What to do
Because the copy must hold no pictures, return the data below with all of its words intact.

(Data section)

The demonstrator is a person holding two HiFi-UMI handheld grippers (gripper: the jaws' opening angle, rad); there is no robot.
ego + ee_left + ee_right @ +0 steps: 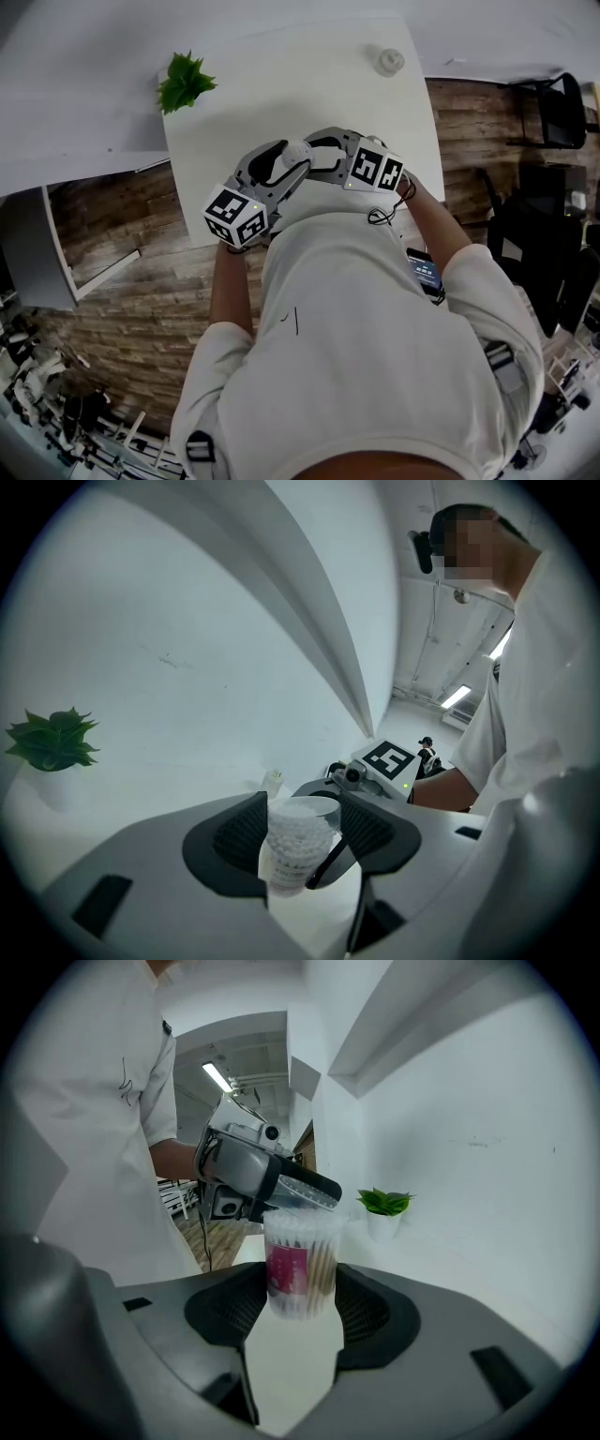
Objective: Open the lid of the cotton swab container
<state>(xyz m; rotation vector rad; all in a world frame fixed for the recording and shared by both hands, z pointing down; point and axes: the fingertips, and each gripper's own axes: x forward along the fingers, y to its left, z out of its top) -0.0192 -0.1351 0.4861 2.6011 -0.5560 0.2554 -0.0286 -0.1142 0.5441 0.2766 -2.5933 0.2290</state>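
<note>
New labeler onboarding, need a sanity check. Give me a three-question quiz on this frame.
1. Short answer: what stands between the jaws of the right gripper?
2. True or false: the left gripper has its jaws closed together with nothing between them.
3. Pick one: at the far left corner of the table stands A) a potted plant, B) a mug, C) a book.
Key: 1 the cotton swab container; 2 false; 3 A.
</note>
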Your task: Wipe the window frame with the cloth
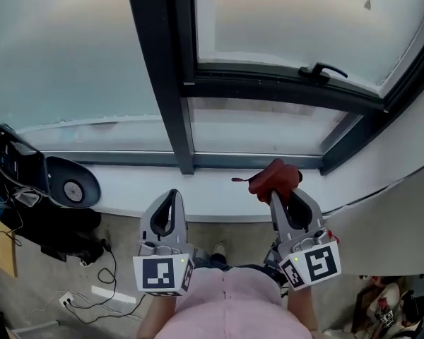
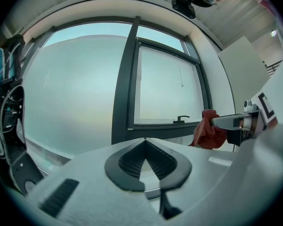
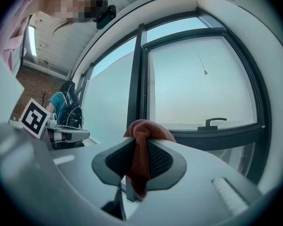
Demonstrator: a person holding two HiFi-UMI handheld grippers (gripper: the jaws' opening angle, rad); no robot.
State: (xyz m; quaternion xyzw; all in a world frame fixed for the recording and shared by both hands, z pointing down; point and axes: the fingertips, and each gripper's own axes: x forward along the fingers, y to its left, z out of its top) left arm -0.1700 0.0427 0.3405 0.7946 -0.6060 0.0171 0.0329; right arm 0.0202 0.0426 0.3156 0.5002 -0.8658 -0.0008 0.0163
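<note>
Right tongs [image 1: 281, 195] are clamped on the red cloth [image 1: 272, 176] above the sill [image 1: 212, 189]. Left tongs [image 1: 172, 195] are closed and empty. The window frame [image 1: 254, 162] lies just ahead, its lower rail running left to right, nearest the cloth-bearing side.

Pale, even daylight fills the misted panes [image 1: 63, 55] of a large window whose dark frame [image 1: 164, 76] carries a black handle [image 1: 324, 70], above a white sill [image 1: 198, 191], while below it loose black cables [image 1: 102, 299] trail across a grey-brown floor [image 1: 121, 233] at the left.
</note>
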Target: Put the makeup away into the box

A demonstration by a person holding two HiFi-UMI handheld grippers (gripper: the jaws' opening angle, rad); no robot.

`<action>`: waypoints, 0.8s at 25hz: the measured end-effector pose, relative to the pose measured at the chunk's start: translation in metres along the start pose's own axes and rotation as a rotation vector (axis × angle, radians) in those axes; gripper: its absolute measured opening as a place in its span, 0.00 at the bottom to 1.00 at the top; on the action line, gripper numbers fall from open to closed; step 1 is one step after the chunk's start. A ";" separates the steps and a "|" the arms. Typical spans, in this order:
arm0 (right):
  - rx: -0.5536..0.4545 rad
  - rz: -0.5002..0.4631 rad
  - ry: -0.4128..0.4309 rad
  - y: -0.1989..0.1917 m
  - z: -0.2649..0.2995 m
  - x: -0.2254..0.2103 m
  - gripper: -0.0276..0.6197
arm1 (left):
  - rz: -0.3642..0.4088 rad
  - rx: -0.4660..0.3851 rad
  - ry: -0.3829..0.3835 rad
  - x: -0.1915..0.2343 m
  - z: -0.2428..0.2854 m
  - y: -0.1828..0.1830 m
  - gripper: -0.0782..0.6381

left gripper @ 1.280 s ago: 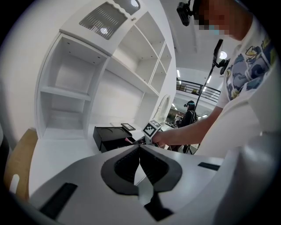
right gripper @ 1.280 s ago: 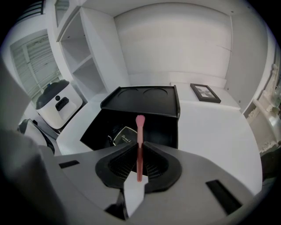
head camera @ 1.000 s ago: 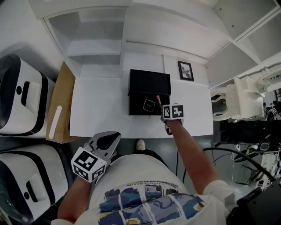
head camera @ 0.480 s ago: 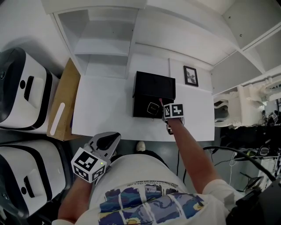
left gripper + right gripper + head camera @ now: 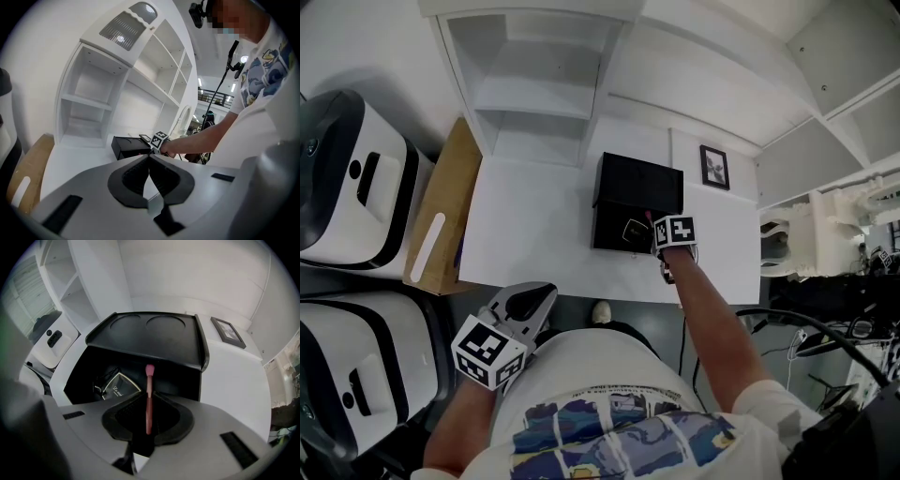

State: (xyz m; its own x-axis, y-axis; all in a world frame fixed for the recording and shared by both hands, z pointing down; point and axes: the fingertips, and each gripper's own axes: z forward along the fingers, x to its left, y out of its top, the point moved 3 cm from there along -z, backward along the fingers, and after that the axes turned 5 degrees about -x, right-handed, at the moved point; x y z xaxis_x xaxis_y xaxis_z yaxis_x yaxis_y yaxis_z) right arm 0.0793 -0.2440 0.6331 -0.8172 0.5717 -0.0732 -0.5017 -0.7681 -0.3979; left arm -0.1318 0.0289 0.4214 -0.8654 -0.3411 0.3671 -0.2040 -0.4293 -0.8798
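Because the brush has to go in end first, the pink makeup brush (image 5: 149, 380) is held lengthwise along the jaws of the right gripper (image 5: 148, 404), its soft tip pointing down into the open black box (image 5: 150, 336). The jaws are nearly together and pinch the thin handle, so the grip looks firm enough for a slim, light thing. The tip hangs over the box's dark hollow, just under the front lip of the raised lid; it does not appear to rest on anything yet. The step in hand looks like lowering it and letting go.

Inside, toward the left, lies a dark packet (image 5: 119, 387) with a pale edge. It bears a line of script that seems to begin "La"; the rest is too small to read.

The box stands right of the middle of the white worktop (image 5: 525, 225), against its rear edge, lid tipped back so the opening faces the person. A small framed picture (image 5: 714, 167) lies near the rear right corner, just beside the box.

The left gripper (image 5: 149, 161) has no part here: its jaws are closed on nothing, and it is held low by the person's body, well off the near edge.
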 end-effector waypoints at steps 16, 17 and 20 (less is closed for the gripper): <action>-0.031 0.028 -0.039 -0.001 -0.006 -0.003 0.16 | -0.009 0.005 0.012 0.013 -0.029 -0.005 0.13; -0.046 0.033 -0.042 -0.001 -0.010 -0.004 0.16 | -0.008 0.007 0.007 0.014 -0.030 -0.005 0.13; -0.100 0.062 -0.043 -0.001 -0.022 -0.003 0.16 | -0.001 0.016 -0.013 0.015 -0.032 -0.006 0.13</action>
State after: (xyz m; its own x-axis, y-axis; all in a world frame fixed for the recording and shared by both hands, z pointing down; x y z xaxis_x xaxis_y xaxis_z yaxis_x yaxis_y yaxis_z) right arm 0.0885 -0.2381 0.6138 -0.8584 0.5093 -0.0620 -0.4206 -0.7678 -0.4834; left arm -0.1582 0.0535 0.4221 -0.8594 -0.3512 0.3716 -0.1971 -0.4429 -0.8746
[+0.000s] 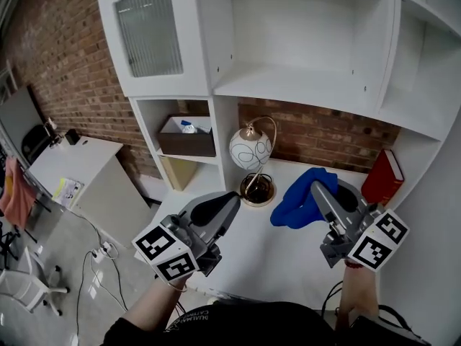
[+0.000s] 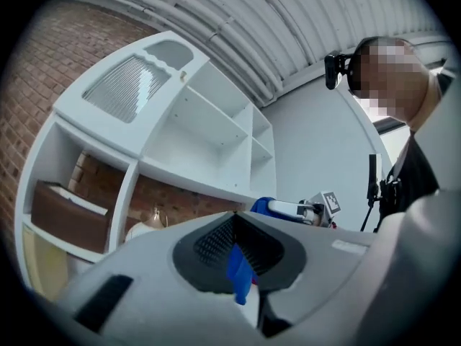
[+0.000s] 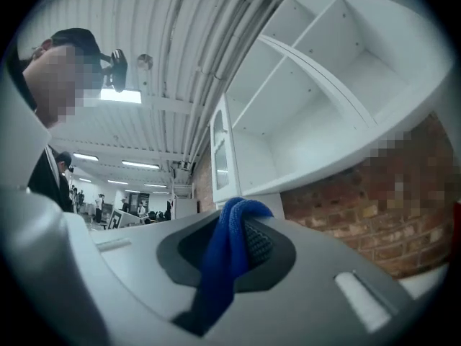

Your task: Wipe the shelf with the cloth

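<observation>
Two tools hang over the white worktop (image 1: 281, 262). The right tool (image 1: 320, 189) is clamped tight on the blue cloth (image 1: 297, 199), which bunches at 10 o'clock from its tips, low over the worktop. The left tool (image 1: 229, 202) has its jaws pressed together. At 12 o'clock the white shelf (image 1: 302, 85) stands against a brick wall (image 1: 43, 56). Beneath it are a globe lamp (image 1: 251, 150) and, at 2 o'clock from the cloth, a red book (image 1: 382, 177).

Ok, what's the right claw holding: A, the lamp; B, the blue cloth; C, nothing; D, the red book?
B: the right claw is shut on the blue cloth, which hangs down from it, while the red book and the lamp stand untouched on either side.
</observation>
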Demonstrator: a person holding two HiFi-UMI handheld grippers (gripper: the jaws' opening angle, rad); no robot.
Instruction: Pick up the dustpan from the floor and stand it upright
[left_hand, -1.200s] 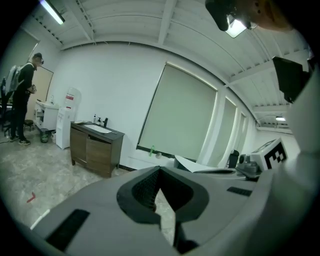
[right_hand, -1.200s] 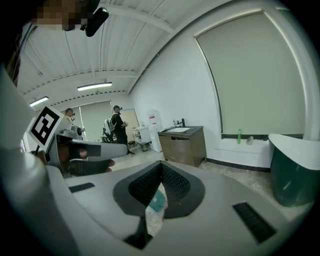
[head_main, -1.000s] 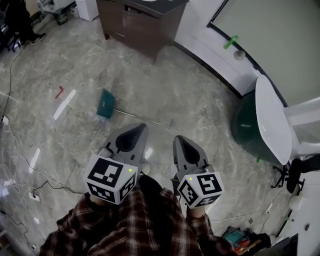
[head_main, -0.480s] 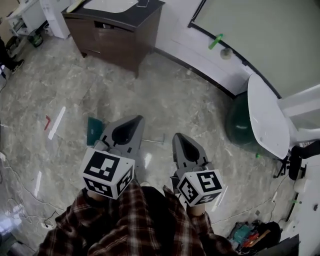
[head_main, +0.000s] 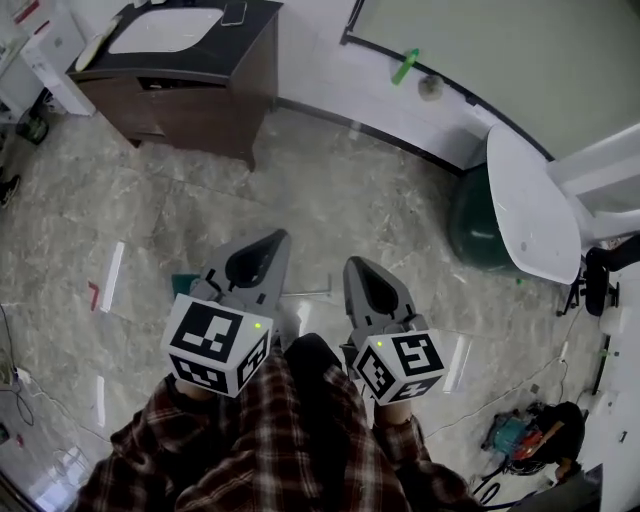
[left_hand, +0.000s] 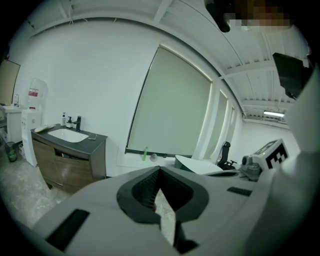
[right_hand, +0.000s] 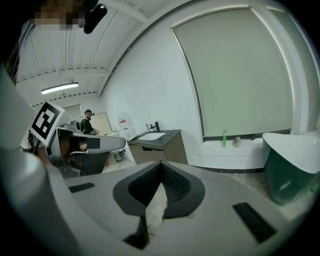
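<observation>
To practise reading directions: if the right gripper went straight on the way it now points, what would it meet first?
Probably the bare floor, since the right gripper seems to tilt slightly down. Nothing stands in that line before the white wall beside the cabinet. Depth is uncertain.

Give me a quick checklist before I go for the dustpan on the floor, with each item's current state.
1. Left gripper empty: ok, jaws together, nothing between them.
2. Right gripper empty: ok, jaws together, nothing between them.
3. Jaws opened for a grasp: not ok, both are shut.
4. Dustpan in full sight: not ok, only a teal edge and part of its handle show past the left gripper in the head view.
5. Dustpan upright: not ok, it lies on the floor.
6. Grippers aimed at it: not ok, both gripper views face the wall and cabinet, not the dustpan.
</observation>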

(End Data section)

Result of this task
The demonstrator is a person holding two HiFi-UMI handheld grippers (gripper: the jaws' opening angle, rad); there is no robot.
ego + ee_left + ee_right @ +0 steps: 
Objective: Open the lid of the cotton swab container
<state>(xyz m; rotation vector rad; all in a world frame fixed for the recording and shared by both hands, z pointing down; point and axes: the fingertips, and each gripper's own axes: x forward along the fingers, y to its left, z out of its top) -0.0192 -0.1351 0.4861 2.6011 -0.5560 0.2554 -0.0286 -0.1142 0.5441 0.2766 -2.5933 0.2290</state>
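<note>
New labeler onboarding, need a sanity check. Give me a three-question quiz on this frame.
1. Short answer: what stands between the jaws of the right gripper?
2. True or false: the left gripper has its jaws closed together with nothing between them.
3. Pick one: at the far left corner of the table stands A) a potted plant, B) a mug, C) a book.
Key: 1 the cotton swab container; 2 false; 3 A.
</note>
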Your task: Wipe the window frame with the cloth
Demonstrator: a person holding two HiFi-UMI handheld grippers (gripper: the jaws' opening angle, rad); no robot.
State: (xyz m; quaternion xyzw; all in a world frame fixed for the recording and shared by both hands, z pointing down; point and axes: the fingertips, and each gripper's own axes: x forward along the fingers, y to its left, z out of its top) left arm -0.1700 0.0427 0.3405 0.7946 -0.6060 0.0171 0.0329; right arm 0.0202 0.0426 0.3156 0.5002 -0.8658 -0.0008 0.0163
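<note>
Right tongs [image 1: 281, 195] are clamped on the red cloth [image 1: 272, 176] above the sill [image 1: 212, 189]. Left tongs [image 1: 172, 195] are closed and empty. The window frame [image 1: 254, 162] lies just ahead, its lower rail running left to right, nearest the cloth-bearing side.

Pale, even daylight fills the misted panes [image 1: 63, 55] of a large window whose dark frame [image 1: 164, 76] carries a black handle [image 1: 324, 70], above a white sill [image 1: 198, 191], while below it loose black cables [image 1: 102, 299] trail across a grey-brown floor [image 1: 121, 233] at the left.
</note>
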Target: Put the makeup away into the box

A demonstration by a person holding two HiFi-UMI handheld grippers (gripper: the jaws' opening angle, rad); no robot.

`<action>`: waypoints, 0.8s at 25hz: the measured end-effector pose, relative to the pose measured at the chunk's start: translation in metres along the start pose's own axes and rotation as a rotation vector (axis × angle, radians) in those axes; gripper: its absolute measured opening as a place in its span, 0.00 at the bottom to 1.00 at the top; on the action line, gripper numbers fall from open to closed; step 1 is one step after the chunk's start. A ";" separates the steps and a "|" the arms. Typical spans, in this order:
arm0 (right):
  - rx: -0.5536..0.4545 rad
  - rz: -0.5002..0.4631 rad
  - ry: -0.4128..0.4309 rad
  - y: -0.1989..0.1917 m
  - z: -0.2649..0.2995 m
  - x: -0.2254..0.2103 m
  - gripper: -0.0276..0.6197
arm1 (left):
  - rz: -0.3642..0.4088 rad
  - rx: -0.4660..0.3851 rad
  - ry: -0.3829..0.3835 rad
  - x: -0.1915..0.2343 m
  - z: -0.2428..0.2854 m
  - y: -0.1828..0.1830 m
  - gripper: -0.0782..0.6381

left gripper @ 1.280 s ago: 
right gripper @ 1.280 s ago: 
head camera @ 1.000 s ago: 
head camera @ 0.480 s ago: 
left gripper + right gripper + head camera @ now: 

State: (xyz m; its own x-axis, y-axis; all in a world frame fixed for the recording and shared by both hands, z pointing down; point and axes: the fingertips, and each gripper's own axes: z forward along the fingers, x to its left, y out of its top, the point moved 3 cm from there along -z, backward along the fingers, and after that the axes turned 5 degrees about -x, right-handed, at the moved point; x y z xaxis_x xaxis_y xaxis_z yaxis_x yaxis_y yaxis_z) right arm 0.0793 -0.2440 0.6331 -0.8172 0.5717 -0.0732 -0.5017 -0.7681 -0.3979; left arm -0.1318 0.0289 0.4214 -0.8654 -0.3411 0.3671 -0.2040 -0.4293 -0.8798
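Because the brush has to go in end first, the pink makeup brush (image 5: 149, 380) is held lengthwise along the jaws of the right gripper (image 5: 148, 404), its soft tip pointing down into the open black box (image 5: 150, 336). The jaws are nearly together and pinch the thin handle, so the grip looks firm enough for a slim, light thing. The tip hangs over the box's dark hollow, just under the front lip of the raised lid; it does not appear to rest on anything yet. The step in hand looks like lowering it and letting go.

Inside, toward the left, lies a dark packet (image 5: 119, 387) with a pale edge. It bears a line of script that seems to begin "La"; the rest is too small to read.

The box stands right of the middle of the white worktop (image 5: 525, 225), against its rear edge, lid tipped back so the opening faces the person. A small framed picture (image 5: 714, 167) lies near the rear right corner, just beside the box.

The left gripper (image 5: 149, 161) has no part here: its jaws are closed on nothing, and it is held low by the person's body, well off the near edge.
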 end-effector waypoints at steps 16, 17 and 20 (less is closed for the gripper): <action>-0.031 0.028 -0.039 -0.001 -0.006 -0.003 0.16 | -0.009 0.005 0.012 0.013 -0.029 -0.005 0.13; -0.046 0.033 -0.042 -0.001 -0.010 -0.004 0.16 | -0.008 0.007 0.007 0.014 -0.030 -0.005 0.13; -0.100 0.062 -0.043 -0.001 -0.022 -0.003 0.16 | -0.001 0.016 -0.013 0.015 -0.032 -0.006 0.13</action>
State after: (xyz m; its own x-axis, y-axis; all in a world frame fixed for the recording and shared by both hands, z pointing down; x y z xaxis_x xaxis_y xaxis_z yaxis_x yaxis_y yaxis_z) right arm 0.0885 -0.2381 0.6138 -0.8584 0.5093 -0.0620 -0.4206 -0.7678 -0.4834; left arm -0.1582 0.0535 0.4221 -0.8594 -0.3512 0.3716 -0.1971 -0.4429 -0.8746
[+0.000s] 
[+0.000s] 
[+0.000s] 

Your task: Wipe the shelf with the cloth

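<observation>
Two tools hang over the white worktop (image 1: 281, 262). The right tool (image 1: 320, 189) is clamped tight on the blue cloth (image 1: 297, 199), which bunches at 10 o'clock from its tips, low over the worktop. The left tool (image 1: 229, 202) has its jaws pressed together. At 12 o'clock the white shelf (image 1: 302, 85) stands against a brick wall (image 1: 43, 56). Beneath it are a globe lamp (image 1: 251, 150) and, at 2 o'clock from the cloth, a red book (image 1: 382, 177).

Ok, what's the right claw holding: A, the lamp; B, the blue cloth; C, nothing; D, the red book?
B: the right claw is shut on the blue cloth, which hangs down from it, while the red book and the lamp stand untouched on either side.
</observation>
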Demonstrator: a person holding two HiFi-UMI handheld grippers (gripper: the jaws' opening angle, rad); no robot.
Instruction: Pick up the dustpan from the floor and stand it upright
[left_hand, -1.200s] 
[right_hand, -1.200s] 
[head_main, -1.000s] 
[head_main, -0.480s] 
[head_main, +0.000s] 
[left_hand, +0.000s] 
[right_hand, +0.000s] 
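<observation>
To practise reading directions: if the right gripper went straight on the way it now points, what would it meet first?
Probably the bare floor, since the right gripper seems to tilt slightly down. Nothing stands in that line before the white wall beside the cabinet. Depth is uncertain.

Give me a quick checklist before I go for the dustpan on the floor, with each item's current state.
1. Left gripper empty: ok, jaws together, nothing between them.
2. Right gripper empty: ok, jaws together, nothing between them.
3. Jaws opened for a grasp: not ok, both are shut.
4. Dustpan in full sight: not ok, only a teal edge and part of its handle show past the left gripper in the head view.
5. Dustpan upright: not ok, it lies on the floor.
6. Grippers aimed at it: not ok, both gripper views face the wall and cabinet, not the dustpan.
</observation>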

This response is done.